• _REQUIREMENT_
Repeat word for word everything from the line containing "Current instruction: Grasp" to the end of the listing, first and last lines included, and only that.

━━ INPUT DATA

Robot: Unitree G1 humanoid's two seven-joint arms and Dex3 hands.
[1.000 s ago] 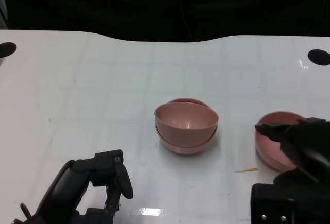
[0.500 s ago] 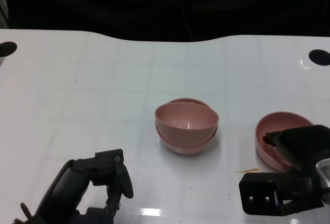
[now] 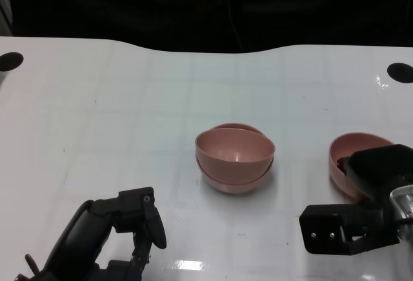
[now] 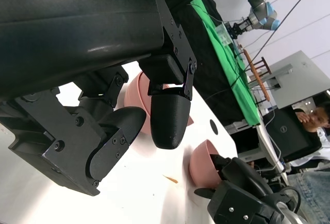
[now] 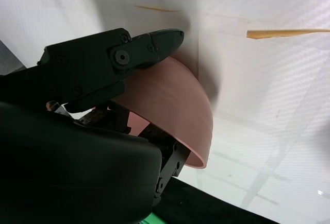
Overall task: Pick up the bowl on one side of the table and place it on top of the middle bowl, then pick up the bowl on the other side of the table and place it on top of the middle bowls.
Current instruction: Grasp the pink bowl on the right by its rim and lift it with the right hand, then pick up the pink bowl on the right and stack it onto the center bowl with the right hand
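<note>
My right hand (image 3: 374, 184) has its fingers clamped on the right bowl (image 3: 352, 152), tilted at the bench's (image 3: 129, 100) right side. The 2 stacked bowls (image 3: 235, 158) lie to its left, well apart. Left hand (image 3: 122, 229) is idle, fingers apart.

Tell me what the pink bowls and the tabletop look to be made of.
Pink bowls: probably matte plastic or melamine; thin rims, even colour, only a soft sheen. Tabletop: smooth, glossy white surface, likely laminate or coated board; it reflects light near the front edge.
</note>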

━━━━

• _EXERCISE RESPONSE_
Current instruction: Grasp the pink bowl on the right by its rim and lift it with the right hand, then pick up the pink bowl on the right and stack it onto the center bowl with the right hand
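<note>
My right hand (image 3: 374, 184) has its fingers clamped on the right bowl (image 3: 352, 152), tilted at the bench's (image 3: 129, 100) right side. The 2 stacked bowls (image 3: 235, 158) lie to its left, well apart. Left hand (image 3: 122, 229) is idle, fingers apart.

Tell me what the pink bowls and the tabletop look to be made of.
Pink bowls: probably matte plastic or melamine; thin rims, even colour, only a soft sheen. Tabletop: smooth, glossy white surface, likely laminate or coated board; it reflects light near the front edge.
</note>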

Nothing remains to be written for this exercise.